◆ **YOUR TASK**: Wherever a line of the data contains "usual", copy that line.

◆ **PROVIDED INFORMATION**:
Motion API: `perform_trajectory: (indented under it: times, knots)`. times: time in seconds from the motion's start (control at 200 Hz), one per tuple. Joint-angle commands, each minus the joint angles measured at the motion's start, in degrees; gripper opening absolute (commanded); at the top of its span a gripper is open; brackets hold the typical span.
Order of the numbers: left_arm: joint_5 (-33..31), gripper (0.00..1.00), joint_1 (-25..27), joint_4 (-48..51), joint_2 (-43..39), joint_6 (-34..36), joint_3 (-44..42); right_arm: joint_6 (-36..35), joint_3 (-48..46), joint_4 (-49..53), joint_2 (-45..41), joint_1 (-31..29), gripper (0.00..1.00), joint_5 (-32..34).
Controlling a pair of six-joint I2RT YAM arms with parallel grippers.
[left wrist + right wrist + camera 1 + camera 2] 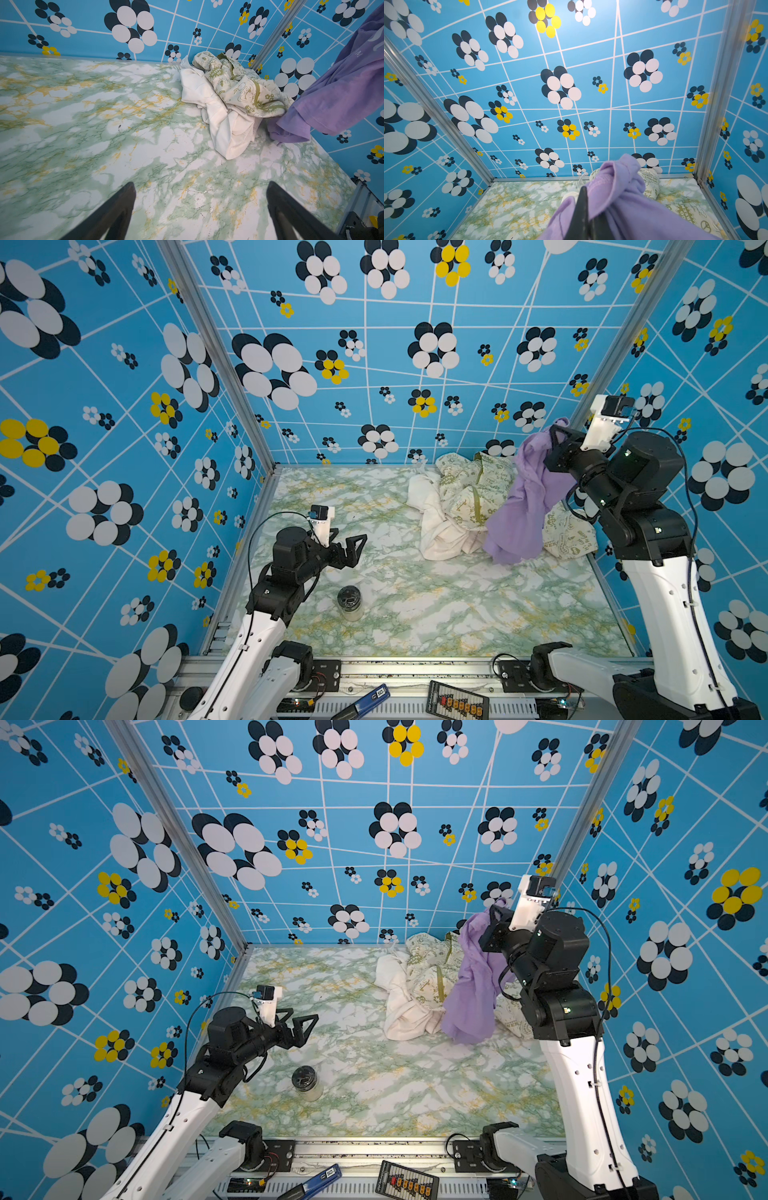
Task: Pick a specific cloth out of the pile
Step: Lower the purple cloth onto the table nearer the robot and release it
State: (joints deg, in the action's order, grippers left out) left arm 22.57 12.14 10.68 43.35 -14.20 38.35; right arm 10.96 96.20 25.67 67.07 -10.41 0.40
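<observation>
The lavender cloth (524,502) (473,986) hangs from my right gripper (557,434) (496,912), which is shut on its top edge, raised high at the back right. Its lower end drapes down to the table beside the pile (461,497) (419,986) of cream printed and plain white fabric. In the right wrist view the cloth (623,197) bunches over the shut gripper (586,199). My left gripper (353,545) (305,1025) (200,187) is open and empty over the table's left part. In the left wrist view the pile (226,99) and the hanging cloth (336,91) show.
A small jar with a dark lid (350,603) (306,1083) stands on the marbled table (457,605) near the left arm. Blue patterned walls (374,364) close in the back and sides. Tools lie on the front rail (415,672).
</observation>
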Motion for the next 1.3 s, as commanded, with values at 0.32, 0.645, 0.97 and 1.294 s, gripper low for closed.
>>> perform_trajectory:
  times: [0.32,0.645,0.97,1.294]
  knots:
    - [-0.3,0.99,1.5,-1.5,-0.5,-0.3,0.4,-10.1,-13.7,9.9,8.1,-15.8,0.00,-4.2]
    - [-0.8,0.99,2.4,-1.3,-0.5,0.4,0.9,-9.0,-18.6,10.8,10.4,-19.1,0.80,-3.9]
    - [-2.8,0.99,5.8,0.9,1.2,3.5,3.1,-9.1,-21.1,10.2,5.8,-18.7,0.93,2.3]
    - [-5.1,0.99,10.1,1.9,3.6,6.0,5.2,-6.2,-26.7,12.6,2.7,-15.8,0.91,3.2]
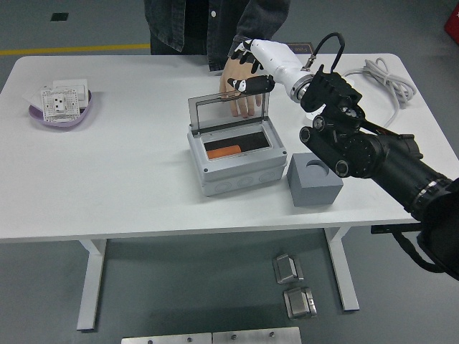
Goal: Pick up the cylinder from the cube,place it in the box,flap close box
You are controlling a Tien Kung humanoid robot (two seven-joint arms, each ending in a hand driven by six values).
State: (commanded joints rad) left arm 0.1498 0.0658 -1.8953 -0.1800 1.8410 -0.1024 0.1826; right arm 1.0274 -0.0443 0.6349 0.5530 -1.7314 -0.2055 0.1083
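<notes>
The grey box (238, 175) stands mid-table with its clear lid (228, 115) upright at the back. An orange cylinder (224, 151) lies inside the box at the left. To the box's right sits the grey cube (314, 183), its round top hole bare. My right hand (247, 66), white with black fingertips, hovers above and behind the lid's right end, fingers relaxed and holding nothing. A person's hand (238, 93) reaches down just behind the lid, under my hand. My left arm is out of view.
A purple bowl (63, 113) with white socket parts sits at the far left. A white power strip (330, 95) and its coiled cable (388, 77) lie at the back right. The person stands at the far edge.
</notes>
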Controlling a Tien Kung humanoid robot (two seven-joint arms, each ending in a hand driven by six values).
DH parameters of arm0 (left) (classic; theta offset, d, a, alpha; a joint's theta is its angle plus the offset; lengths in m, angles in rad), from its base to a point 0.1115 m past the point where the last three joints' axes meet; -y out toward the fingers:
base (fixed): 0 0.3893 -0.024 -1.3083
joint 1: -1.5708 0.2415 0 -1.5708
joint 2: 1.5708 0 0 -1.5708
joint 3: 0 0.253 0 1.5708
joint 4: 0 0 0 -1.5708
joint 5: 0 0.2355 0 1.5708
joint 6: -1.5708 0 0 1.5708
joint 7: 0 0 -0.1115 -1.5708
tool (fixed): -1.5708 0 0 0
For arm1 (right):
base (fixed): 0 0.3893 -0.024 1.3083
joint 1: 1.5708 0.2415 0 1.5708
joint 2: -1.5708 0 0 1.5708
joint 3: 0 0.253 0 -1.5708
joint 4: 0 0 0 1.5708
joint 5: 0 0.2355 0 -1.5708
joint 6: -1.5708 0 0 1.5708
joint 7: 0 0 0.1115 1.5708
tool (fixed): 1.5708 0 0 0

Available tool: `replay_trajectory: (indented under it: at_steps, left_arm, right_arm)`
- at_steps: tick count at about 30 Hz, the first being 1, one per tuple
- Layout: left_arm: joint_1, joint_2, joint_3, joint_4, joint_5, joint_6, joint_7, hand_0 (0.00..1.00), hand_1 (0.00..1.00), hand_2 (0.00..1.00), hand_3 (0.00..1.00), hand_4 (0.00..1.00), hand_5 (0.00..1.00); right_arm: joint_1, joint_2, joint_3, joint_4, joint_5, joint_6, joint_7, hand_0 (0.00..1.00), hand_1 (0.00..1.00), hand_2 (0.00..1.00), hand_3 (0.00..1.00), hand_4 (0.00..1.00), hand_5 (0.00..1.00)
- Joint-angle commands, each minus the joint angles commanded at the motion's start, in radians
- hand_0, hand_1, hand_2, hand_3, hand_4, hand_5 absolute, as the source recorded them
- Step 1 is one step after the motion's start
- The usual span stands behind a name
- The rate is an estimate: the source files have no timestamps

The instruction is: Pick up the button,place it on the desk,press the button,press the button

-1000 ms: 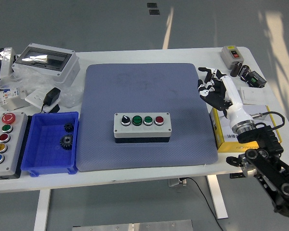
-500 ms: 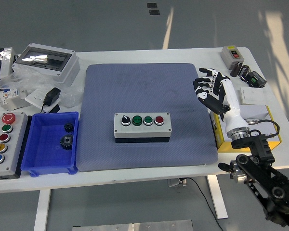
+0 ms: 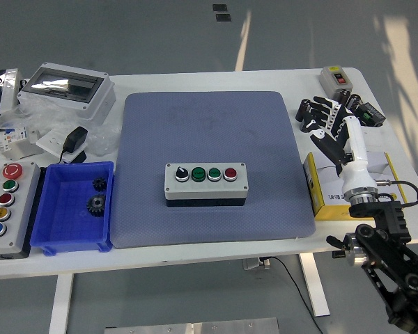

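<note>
At far left, a five-button control box [image 3: 7,209] sits beside a blue bin [image 3: 59,233] holding two gears [image 3: 97,197]. On the blue mat [image 3: 209,125] near the table's middle lies the button box [image 3: 207,182], its long axis running left to right, with four controls in a row on top. The right hand [image 3: 326,118] hovers off the mat's right edge, fingers spread and holding nothing. The button box lies to its left and nearer the table's front edge. No left hand shows, so the right is the one placed to reach.
</note>
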Motion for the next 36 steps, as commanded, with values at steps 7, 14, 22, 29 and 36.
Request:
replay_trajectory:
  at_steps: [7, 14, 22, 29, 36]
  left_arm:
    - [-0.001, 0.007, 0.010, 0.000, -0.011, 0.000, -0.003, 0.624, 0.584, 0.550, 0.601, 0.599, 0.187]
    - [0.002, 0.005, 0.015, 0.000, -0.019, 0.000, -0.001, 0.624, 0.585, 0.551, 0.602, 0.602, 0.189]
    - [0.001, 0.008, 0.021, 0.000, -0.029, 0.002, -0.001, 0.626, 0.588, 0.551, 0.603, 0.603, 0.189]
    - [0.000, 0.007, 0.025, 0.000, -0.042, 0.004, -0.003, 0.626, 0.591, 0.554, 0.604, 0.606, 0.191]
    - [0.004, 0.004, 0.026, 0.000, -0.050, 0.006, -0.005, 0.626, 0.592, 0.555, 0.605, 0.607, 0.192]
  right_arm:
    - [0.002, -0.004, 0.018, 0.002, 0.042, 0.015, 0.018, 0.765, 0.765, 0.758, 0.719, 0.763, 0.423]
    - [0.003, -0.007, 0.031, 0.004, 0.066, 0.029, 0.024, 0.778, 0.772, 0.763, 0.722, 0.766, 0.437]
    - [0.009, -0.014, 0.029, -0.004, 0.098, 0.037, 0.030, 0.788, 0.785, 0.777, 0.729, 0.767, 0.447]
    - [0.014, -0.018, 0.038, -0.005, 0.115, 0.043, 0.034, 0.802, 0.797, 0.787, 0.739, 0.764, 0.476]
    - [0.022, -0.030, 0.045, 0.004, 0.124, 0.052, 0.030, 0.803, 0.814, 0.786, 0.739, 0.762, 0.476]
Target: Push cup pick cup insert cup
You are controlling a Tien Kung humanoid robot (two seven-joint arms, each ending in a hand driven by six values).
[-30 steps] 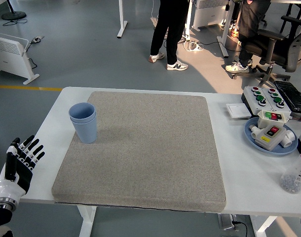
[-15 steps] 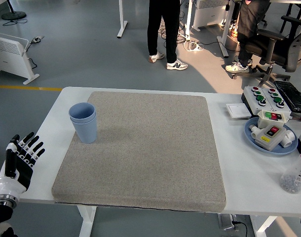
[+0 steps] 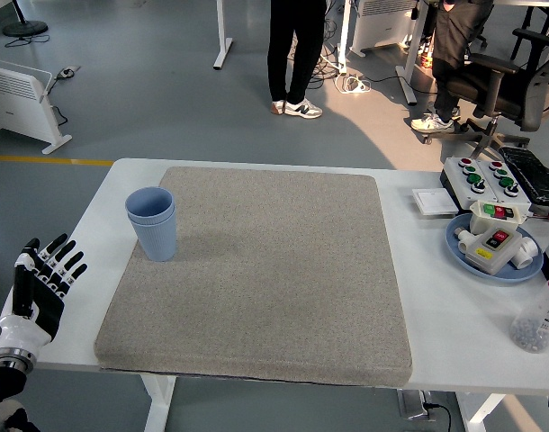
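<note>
Two blue cups point(image 3: 152, 222) stand nested, one inside the other, upright on the left part of a grey mat point(image 3: 264, 270). My left hand point(image 3: 42, 281) hovers at the table's left edge, well below and left of the cups, fingers spread and holding nothing. The right hand is out of view.
At the right sit a blue plate point(image 3: 473, 259) bearing a button box point(image 3: 491, 236), a control panel point(image 3: 486, 178), a small white square point(image 3: 434, 202) and a clear bottle point(image 3: 537, 322). People stand on the floor beyond the table; an office chair point(image 3: 508, 76) is at the far right.
My left hand has shifted slightly, dipping and then edging back up at the table's left edge. A person beyond the table has stepped a little. The cups have not moved.
</note>
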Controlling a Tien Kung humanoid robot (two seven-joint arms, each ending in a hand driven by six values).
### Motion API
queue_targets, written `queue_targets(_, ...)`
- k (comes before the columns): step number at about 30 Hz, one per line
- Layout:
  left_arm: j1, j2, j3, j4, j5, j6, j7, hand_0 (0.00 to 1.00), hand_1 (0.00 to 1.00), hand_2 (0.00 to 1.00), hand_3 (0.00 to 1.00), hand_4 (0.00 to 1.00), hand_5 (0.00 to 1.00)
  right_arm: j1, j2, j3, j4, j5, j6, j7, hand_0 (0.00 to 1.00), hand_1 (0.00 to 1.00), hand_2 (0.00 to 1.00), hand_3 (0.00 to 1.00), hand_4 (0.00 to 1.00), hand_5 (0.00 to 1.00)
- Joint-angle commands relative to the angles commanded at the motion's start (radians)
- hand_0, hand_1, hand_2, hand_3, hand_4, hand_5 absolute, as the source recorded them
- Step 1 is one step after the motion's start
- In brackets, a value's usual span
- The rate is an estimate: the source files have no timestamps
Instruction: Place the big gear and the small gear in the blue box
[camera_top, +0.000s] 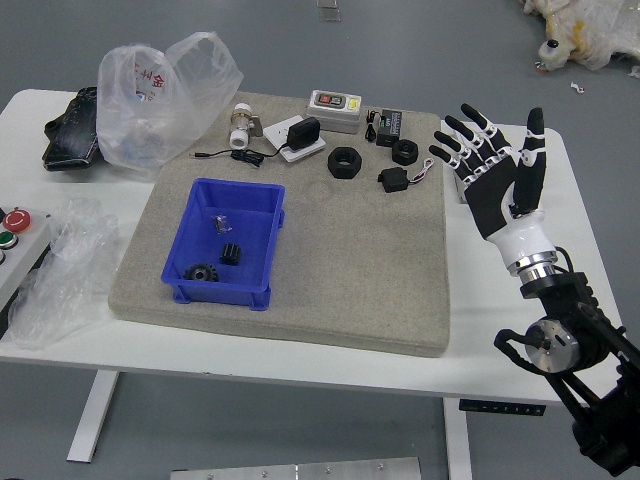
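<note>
My right hand (500, 165) is over the table's right side, off the mat's right edge, fingers spread and holding nothing. The blue box (225, 291) stands on the left part of the mat. Inside it, a round black gear (201, 272) lies near the front left corner, and a smaller black toothed gear (230, 254) sits a little behind it to the right. A small clear piece (221, 224) is also in the box. My left hand is out of view.
Black rings (344, 163), a white-grey box (334, 111), a small black module (393, 179), a black adapter (303, 133) and a white valve (241, 126) line the mat's back. Plastic bags (150, 105) and a button panel (16, 240) lie left.
</note>
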Motion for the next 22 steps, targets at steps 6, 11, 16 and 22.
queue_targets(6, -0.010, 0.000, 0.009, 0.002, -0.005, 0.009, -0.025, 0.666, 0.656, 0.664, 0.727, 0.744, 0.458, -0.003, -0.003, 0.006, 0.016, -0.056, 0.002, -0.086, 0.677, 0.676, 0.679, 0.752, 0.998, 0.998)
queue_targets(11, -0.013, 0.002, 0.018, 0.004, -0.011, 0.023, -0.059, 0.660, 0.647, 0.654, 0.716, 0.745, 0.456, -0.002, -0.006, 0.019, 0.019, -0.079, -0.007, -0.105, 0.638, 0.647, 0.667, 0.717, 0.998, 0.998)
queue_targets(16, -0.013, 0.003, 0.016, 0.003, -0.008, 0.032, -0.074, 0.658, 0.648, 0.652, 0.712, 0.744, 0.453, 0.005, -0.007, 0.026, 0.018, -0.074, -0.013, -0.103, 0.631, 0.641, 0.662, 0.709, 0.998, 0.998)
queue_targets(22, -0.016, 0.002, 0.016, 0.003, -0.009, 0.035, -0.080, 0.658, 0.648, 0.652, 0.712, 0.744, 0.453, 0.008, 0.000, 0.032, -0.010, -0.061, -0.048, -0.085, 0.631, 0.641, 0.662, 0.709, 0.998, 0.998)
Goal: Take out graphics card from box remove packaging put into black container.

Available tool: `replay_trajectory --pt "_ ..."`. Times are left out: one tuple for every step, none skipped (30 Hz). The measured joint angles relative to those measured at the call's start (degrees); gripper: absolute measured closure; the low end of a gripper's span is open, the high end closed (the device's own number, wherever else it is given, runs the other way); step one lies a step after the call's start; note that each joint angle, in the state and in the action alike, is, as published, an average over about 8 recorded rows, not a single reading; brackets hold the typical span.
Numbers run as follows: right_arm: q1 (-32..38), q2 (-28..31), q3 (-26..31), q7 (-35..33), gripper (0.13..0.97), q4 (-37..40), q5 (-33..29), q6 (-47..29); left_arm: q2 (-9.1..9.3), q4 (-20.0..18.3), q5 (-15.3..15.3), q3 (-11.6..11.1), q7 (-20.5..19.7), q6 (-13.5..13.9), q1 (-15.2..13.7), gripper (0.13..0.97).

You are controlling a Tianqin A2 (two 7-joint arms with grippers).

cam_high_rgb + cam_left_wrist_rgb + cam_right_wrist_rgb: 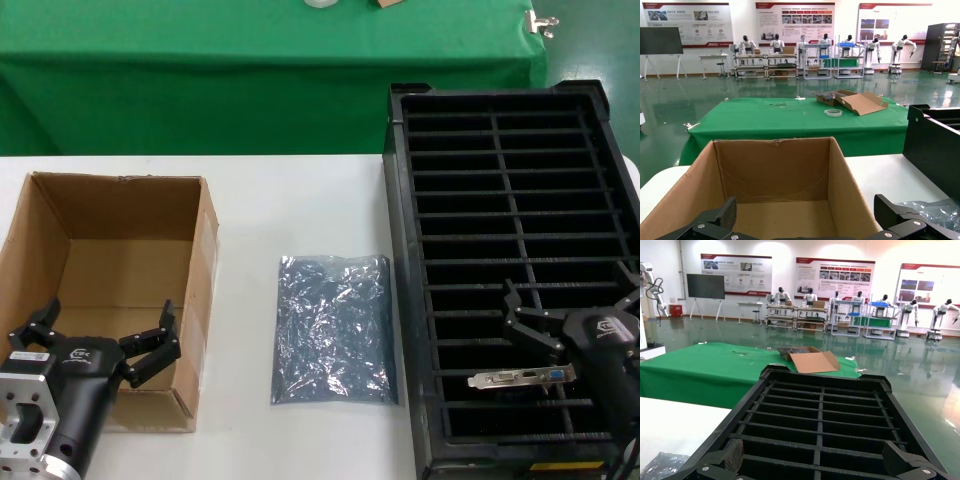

◆ **ANSWER TO THE EXERCISE**:
- The usual span stands behind a name
- In brackets, a value's usual span

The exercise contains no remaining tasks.